La plupart de mes patients supportent très bien ce jeûne et je n’ai jusqu’à présent jamais observé d’effet délétère de cette pratique. Cependant, des études approfondies sont encore nécessaires pour évaluer l’intérêt thérapeutique du jeûne avant une chimiothérapie chez le chien. En cas de confirmation de cet effet protecteur du jeûne sur la toxicité de la chimiothérapie, il serait  peut-être possible d’augmenter les posologies ou les doses cumulées de cytotoxiques afin  d’augmenter l’efficacité des chimiothérapies ?

BIBLIOGRAPHIE

  • Lee C,  Raffaghello L & col (2012) Fasting cycles retard growth of tumors and sensitize a range of cancer cell types to chemotherapy. Science Translational Medicine, 2012, 4 (124), pp 1-10
  • Lee C, Raffaghello L & Longo VD (2012) Starvation, detoxification and multidrug resistance in cancer therapy.  Drug Resistance Updates,  2012, 15(1-2), pp 114-122
  • Safdie FM, Brandhorst S & col (2012) Fasting enhances the response of glioma to chemo- and radiotherapy. PLoS ONE, 2012, 7 (9), e44603
  • Lee C, Longo VD (2011) Fasting vs dietary restriction in cellular protection and cancer treatment: from model organisms to patients. Oncogene, 2011, 30, pp 3305–3316
  • Lee C, Safdie FM, Raffaghello L, Wei M, Madia F, Parrella E, Hwang D, Cohen P, Bianchi G, Longo VD. (2010) Reduced levels of IGF-I mediate differential protection of normal and cancer cells in response to fasting and improve chemotherapeutic index.

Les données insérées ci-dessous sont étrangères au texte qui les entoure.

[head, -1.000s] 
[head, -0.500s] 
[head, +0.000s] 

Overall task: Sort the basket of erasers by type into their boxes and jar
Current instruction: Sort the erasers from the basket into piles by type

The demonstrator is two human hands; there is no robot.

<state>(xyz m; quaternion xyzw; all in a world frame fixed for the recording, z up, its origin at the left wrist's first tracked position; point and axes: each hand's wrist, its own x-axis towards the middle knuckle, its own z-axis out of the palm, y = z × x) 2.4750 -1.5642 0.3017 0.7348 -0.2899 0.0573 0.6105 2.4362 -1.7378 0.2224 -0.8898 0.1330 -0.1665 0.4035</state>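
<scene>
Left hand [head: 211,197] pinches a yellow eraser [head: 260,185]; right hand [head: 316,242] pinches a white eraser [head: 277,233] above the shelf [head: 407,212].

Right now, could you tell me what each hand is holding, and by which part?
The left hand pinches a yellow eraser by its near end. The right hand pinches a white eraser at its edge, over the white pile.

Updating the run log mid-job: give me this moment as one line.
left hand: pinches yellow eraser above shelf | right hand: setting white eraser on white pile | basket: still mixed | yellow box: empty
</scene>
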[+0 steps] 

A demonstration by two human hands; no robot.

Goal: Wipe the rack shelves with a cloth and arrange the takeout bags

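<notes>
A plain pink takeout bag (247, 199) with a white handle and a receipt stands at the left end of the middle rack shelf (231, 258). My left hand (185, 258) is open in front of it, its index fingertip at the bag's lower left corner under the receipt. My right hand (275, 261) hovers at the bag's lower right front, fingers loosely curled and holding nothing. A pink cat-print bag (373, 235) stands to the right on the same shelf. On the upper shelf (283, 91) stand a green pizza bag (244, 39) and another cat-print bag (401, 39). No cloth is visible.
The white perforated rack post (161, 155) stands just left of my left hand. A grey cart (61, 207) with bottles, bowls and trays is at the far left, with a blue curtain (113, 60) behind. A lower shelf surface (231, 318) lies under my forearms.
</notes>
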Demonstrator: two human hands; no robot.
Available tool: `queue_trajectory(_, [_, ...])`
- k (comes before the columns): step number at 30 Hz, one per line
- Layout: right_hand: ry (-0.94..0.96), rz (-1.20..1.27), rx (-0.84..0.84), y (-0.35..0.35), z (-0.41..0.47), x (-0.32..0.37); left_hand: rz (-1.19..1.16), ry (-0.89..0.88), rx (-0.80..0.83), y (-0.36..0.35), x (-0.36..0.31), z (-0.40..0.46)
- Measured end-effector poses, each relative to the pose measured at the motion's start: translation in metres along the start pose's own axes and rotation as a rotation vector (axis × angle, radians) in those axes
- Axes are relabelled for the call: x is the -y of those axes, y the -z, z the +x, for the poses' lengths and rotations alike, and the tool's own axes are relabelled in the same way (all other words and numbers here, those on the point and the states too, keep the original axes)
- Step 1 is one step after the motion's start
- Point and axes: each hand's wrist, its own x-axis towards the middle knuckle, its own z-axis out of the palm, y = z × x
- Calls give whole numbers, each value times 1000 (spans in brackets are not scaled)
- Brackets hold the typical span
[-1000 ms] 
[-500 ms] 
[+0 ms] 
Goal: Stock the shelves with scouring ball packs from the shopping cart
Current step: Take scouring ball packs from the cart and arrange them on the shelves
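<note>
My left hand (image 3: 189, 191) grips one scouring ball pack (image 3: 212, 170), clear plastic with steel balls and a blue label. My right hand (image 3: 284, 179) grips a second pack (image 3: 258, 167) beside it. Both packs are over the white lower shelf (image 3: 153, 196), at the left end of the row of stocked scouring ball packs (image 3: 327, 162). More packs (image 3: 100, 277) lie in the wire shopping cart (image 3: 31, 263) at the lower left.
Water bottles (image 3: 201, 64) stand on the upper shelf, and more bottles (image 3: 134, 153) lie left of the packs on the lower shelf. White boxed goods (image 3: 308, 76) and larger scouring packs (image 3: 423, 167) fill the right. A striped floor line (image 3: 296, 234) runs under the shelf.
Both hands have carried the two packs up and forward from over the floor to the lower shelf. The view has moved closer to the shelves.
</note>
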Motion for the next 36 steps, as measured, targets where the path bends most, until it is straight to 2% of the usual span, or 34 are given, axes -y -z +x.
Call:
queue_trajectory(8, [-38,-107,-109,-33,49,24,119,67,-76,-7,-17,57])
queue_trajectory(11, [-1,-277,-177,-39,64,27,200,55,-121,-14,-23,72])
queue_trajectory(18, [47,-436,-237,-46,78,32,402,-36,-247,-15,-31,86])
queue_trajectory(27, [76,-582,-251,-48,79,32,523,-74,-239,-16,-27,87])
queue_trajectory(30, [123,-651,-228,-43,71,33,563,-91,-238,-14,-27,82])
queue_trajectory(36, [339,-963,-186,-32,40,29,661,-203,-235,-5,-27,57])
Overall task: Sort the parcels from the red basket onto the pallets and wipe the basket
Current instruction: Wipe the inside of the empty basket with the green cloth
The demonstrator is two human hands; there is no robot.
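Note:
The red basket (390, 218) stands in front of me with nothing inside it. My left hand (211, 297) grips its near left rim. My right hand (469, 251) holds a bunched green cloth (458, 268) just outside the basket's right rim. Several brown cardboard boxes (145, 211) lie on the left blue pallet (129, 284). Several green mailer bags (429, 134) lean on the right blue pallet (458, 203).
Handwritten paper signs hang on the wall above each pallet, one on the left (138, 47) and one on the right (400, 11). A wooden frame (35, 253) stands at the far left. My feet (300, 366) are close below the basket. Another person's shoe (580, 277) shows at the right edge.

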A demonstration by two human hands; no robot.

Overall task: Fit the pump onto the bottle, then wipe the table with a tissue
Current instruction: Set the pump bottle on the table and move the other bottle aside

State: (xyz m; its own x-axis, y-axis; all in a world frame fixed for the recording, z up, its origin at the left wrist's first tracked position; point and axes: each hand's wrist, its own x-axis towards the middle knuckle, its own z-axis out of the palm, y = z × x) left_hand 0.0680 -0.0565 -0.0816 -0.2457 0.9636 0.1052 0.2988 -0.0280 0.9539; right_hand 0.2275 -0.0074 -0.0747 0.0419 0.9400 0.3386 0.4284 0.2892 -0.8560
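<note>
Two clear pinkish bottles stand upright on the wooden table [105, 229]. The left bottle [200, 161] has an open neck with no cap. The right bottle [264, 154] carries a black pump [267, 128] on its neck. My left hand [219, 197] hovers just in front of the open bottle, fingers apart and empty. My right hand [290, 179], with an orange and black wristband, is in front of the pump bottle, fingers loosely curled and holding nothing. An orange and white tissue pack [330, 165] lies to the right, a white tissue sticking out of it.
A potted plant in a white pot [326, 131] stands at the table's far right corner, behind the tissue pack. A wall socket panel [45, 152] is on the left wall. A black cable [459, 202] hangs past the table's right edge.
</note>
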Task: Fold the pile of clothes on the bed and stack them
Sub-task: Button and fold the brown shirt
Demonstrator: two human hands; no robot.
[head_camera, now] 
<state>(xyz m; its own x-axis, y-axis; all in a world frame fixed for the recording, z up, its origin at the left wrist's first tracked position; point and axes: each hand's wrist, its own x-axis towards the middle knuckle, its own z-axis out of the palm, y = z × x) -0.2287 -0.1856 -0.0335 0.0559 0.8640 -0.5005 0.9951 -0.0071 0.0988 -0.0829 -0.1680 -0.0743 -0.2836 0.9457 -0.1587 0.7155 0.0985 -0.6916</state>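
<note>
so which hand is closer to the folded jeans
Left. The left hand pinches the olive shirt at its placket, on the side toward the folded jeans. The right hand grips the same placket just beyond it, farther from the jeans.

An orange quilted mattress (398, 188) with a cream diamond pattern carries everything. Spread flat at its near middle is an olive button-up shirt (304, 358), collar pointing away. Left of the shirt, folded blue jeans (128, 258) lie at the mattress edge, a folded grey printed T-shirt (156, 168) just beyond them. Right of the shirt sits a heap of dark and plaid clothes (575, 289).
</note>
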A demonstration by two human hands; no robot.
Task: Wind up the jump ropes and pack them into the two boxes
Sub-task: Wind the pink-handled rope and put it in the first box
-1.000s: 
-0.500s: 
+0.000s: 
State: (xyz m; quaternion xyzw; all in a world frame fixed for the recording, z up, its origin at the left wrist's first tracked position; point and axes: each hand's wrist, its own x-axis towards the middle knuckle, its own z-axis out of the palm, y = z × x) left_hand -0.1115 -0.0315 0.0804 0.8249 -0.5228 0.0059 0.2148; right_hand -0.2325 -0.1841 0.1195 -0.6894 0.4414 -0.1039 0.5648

  • Cancer Res. 2010 Feb, 15;70(4):1564-72.
  • Raffaghello L, Safdie F & col (2010)  Fasting and differential chemotherapy protection in patients. Cell Cycle, 2010,  9(22), pp 4474-4476
  • Safdie FM, Dorff  T & col (2009) Fasting and cancer treatment in humans : a case series report. Aging, 2009,  1 (12), pp 1-20
  • Raffaghello L, Lee C, Safdie FM, Wei M, Madia F, Bianchi G, Longo VD. (2008) Starvation-dependent differential stress resistance protects normal but not cancer cells against high-dose chemotherapy. Proc Natl Acad Sci USA. 2008 Jun 17;105(24):8215-20.